*About this task*: Pull out all lines from the listing below in which the word "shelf" appears.

*Data provided*:

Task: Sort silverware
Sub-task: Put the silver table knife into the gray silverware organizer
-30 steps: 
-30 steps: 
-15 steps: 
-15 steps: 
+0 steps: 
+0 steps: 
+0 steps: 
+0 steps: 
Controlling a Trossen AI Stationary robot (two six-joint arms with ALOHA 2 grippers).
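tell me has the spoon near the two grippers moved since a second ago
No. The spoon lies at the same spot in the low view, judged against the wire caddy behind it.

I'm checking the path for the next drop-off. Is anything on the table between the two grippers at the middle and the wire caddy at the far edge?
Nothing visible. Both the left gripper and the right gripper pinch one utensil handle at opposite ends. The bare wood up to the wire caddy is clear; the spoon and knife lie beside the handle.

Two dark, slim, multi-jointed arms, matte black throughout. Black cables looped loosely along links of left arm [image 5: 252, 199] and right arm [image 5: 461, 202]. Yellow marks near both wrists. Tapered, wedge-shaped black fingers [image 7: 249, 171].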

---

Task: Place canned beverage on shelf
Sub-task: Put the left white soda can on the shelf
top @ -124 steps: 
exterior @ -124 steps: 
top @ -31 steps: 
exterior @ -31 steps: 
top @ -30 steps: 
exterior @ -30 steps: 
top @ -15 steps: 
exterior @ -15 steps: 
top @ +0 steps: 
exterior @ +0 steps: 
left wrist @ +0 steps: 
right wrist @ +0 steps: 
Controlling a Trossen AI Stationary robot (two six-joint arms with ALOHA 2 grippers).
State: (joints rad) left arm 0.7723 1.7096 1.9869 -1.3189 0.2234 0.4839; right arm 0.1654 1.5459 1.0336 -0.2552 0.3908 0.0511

*Answer space*:
Task: Place canned beverage on shelf
Sub-task: Put the left white soda can on the shelf

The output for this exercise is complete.